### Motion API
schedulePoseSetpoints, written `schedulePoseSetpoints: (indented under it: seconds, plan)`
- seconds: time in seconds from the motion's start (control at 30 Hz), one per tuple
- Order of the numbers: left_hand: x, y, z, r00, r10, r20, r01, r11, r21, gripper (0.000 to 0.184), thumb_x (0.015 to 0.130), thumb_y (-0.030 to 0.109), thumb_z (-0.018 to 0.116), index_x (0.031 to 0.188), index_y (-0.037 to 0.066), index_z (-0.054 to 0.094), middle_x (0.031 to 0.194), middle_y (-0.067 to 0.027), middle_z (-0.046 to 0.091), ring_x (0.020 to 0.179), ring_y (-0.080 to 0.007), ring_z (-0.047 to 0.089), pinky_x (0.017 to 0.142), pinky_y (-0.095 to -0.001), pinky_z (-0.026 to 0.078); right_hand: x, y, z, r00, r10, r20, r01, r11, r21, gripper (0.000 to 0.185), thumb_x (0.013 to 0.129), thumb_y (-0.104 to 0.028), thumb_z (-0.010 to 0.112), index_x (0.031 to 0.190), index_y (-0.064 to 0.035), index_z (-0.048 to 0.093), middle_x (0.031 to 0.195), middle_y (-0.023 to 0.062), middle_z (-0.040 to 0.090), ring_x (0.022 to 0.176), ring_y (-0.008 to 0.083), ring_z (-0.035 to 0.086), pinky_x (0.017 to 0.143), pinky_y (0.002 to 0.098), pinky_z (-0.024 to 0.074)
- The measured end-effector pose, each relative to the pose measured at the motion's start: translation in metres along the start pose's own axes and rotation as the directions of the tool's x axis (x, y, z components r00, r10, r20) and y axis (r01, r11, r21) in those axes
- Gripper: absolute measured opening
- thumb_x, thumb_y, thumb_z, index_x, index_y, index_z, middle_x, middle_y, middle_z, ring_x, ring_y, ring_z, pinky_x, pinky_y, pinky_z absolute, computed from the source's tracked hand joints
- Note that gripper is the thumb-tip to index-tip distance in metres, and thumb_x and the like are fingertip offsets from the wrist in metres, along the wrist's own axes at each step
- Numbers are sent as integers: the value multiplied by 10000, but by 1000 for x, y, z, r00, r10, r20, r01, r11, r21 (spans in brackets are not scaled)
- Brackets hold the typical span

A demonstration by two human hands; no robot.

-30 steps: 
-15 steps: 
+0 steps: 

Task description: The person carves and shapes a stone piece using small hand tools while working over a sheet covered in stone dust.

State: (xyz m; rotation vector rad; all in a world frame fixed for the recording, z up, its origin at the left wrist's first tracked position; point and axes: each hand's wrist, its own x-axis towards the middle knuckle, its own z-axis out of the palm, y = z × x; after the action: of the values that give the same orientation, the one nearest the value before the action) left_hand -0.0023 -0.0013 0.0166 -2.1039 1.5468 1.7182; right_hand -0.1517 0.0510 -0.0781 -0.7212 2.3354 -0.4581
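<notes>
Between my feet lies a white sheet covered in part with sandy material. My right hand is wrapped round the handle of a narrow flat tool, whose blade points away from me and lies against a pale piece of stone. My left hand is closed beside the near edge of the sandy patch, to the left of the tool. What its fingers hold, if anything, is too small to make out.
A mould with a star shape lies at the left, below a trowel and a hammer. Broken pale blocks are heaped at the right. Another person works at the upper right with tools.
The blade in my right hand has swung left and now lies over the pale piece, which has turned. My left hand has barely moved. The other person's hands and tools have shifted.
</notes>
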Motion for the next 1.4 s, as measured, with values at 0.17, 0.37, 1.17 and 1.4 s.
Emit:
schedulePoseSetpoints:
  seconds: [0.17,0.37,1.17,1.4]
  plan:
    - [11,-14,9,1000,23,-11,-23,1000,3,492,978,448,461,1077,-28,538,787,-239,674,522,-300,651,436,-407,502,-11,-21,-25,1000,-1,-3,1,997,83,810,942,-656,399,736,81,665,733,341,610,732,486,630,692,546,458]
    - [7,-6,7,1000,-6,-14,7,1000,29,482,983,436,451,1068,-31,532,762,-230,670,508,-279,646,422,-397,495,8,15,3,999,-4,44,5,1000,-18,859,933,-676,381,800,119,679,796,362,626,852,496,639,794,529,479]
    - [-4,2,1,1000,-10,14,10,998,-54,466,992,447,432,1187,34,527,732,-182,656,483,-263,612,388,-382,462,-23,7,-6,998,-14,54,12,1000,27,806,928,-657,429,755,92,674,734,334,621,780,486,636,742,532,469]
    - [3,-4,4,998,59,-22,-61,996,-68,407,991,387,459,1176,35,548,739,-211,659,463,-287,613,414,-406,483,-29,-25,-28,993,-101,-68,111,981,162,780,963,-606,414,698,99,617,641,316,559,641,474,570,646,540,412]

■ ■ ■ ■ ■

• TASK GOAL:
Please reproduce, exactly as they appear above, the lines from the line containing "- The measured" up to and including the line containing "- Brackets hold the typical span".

• PROBLEM SOLUTION:
- The measured end-effector pose, each relative to the pose measured at the motion's start: translation in metres along the start pose's own axes and rotation as the directions of the tool's x axis (x, y, z components r00, r10, r20) and y axis (r01, r11, r21) in those axes
- Gripper: absolute measured opening
- thumb_x, thumb_y, thumb_z, index_x, index_y, index_z, middle_x, middle_y, middle_z, ring_x, ring_y, ring_z, pinky_x, pinky_y, pinky_z absolute, computed from the source's tracked hand joints
- Note that gripper is the thumb-tip to index-tip distance in metres, and thumb_x and the like are fingertip offsets from the wrist in metres, along the wrist's own axes at each step
- Numbers are sent as integers: the value multiplied by 10000, but by 1000 for x, y, z, r00, r10, r20, r01, r11, r21 (spans in brackets are not scaled)
- Brackets hold the typical span

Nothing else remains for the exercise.